Shibboleth Login

HathiTrust has implemented Shibboleth [1], a mechanism for inter-institution authentication, in order to allow specialized services for persons affiliated with partner institutions. Configuration with Shibboleth is required to authenticate into HathiTrust. Current services offered to authenticated members of partner institutions include:

• full-PDF download of public domain works
• facilitated access to the Collection Builder application, which makes it possible for users to aggregate works into permanent collections either for private use or to share publicly with others
• special access for users who have a print disability (only in the U.S.; see http://www.hathitrust.org/accessibility [2])
• access to works held in print by partner institutions that are missing or brittle and also out of print (only in the U.S.; see http://www.hathitrust.org/out-of-print-brittle [3]).

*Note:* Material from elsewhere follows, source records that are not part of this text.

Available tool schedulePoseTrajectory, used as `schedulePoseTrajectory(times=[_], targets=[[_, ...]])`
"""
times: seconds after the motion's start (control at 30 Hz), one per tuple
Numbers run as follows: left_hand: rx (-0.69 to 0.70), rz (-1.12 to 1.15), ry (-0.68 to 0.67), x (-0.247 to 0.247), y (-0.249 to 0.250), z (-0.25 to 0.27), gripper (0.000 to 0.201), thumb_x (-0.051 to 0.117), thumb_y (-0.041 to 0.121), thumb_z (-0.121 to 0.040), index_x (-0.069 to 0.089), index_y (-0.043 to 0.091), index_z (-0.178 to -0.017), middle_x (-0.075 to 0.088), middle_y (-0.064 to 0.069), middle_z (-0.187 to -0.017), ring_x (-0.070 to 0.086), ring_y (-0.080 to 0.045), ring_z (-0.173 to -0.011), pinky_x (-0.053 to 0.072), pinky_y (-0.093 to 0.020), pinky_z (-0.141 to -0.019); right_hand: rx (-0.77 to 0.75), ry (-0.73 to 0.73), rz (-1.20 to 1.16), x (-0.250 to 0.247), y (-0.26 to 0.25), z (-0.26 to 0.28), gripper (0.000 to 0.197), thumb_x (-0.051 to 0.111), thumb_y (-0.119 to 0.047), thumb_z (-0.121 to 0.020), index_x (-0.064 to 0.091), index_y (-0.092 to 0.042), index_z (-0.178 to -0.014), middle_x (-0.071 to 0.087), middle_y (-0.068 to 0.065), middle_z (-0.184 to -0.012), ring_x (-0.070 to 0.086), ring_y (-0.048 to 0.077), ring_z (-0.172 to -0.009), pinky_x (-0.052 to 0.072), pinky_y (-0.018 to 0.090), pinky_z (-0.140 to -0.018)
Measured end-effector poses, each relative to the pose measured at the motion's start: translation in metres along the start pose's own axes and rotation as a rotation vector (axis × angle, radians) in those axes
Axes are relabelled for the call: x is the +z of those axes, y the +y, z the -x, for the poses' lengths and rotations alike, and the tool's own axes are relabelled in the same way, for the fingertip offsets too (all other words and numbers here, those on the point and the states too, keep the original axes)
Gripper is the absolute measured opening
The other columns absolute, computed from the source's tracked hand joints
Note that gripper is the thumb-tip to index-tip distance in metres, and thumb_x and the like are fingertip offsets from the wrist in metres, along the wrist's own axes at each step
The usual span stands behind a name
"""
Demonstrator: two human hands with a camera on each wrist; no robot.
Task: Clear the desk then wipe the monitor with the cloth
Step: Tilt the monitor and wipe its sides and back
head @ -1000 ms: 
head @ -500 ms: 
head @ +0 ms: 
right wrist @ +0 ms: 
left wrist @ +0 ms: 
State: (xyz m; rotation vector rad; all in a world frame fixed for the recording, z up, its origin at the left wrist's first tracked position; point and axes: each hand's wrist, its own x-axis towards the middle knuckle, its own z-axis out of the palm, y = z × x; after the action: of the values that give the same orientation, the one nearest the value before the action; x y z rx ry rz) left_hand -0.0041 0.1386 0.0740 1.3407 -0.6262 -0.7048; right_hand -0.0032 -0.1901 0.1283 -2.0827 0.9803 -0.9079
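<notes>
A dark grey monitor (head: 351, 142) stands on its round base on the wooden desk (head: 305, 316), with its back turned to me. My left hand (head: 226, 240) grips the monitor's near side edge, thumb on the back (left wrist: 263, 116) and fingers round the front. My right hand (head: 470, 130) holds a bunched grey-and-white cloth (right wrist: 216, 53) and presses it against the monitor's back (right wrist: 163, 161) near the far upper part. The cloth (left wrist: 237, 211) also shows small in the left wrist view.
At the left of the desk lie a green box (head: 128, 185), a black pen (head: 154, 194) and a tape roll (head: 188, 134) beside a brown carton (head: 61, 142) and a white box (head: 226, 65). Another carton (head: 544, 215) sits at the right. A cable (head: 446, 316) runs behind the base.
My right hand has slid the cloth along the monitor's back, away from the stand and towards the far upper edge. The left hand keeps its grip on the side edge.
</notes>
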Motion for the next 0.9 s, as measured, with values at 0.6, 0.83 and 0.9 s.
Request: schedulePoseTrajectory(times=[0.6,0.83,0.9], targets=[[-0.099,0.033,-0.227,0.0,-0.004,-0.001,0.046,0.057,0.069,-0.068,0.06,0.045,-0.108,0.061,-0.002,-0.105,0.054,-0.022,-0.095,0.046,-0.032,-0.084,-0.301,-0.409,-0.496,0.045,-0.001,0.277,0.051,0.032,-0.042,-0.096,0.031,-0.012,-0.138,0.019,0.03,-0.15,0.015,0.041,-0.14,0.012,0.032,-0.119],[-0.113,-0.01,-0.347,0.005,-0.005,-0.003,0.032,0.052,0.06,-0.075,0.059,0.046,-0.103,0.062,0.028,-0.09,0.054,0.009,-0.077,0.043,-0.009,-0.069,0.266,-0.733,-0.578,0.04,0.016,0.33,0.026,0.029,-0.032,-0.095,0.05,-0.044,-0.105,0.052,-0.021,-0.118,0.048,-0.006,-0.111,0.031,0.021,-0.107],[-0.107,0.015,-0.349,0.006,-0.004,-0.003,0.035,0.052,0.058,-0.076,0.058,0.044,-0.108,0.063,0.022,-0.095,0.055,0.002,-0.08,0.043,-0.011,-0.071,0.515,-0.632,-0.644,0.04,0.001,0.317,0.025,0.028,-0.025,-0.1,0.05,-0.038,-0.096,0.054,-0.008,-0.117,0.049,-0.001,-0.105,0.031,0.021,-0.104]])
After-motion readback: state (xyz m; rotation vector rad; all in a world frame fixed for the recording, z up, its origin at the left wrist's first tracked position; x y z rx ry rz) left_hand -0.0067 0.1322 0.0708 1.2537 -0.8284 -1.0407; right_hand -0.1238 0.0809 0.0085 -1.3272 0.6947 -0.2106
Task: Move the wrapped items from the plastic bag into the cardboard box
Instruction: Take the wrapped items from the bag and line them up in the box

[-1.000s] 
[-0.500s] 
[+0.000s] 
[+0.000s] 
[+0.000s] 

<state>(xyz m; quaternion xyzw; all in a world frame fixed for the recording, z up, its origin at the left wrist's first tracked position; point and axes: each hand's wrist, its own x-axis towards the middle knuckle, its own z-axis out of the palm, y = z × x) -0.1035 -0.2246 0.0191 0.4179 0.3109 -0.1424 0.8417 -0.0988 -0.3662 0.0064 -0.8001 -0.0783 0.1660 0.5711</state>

To receive these services, HathiTrust partner institutions must meet the following requirements:

• belong to a Shibboleth federation for which HathiTrust is a registered service provider; currently, InCommon (for partners in the US) or RedIris (for partners in Spain); for partners in other countries, please contact us and we will work with you to register with the appropriate federation
• enable communication with the HathiTrust service provider through the release of certain attributes (see below for details)
• have updated contact information in their federation metadata; e.g., for InCommon, support and technical contacts must be updated according to federation guidelines [4].

We will work directly with partners to ensure that access through Shibboleth is tested and working properly.

The entityID for the HathiTrust Service Provider is http://www.hathitrust.org/shibboleth-sp. Further details about HathiTrust Shibboleth services follow below. Please contact feedback@issues.hathitrust.org [5] with any questions, or to test your Shibboleth configuration.

Terms and Conditions

The Collection Builder, full-PDF download, and enhanced access services provided through Shibboleth are made available to faculty, staff, students, and alumni at participating HathiTrust institutions.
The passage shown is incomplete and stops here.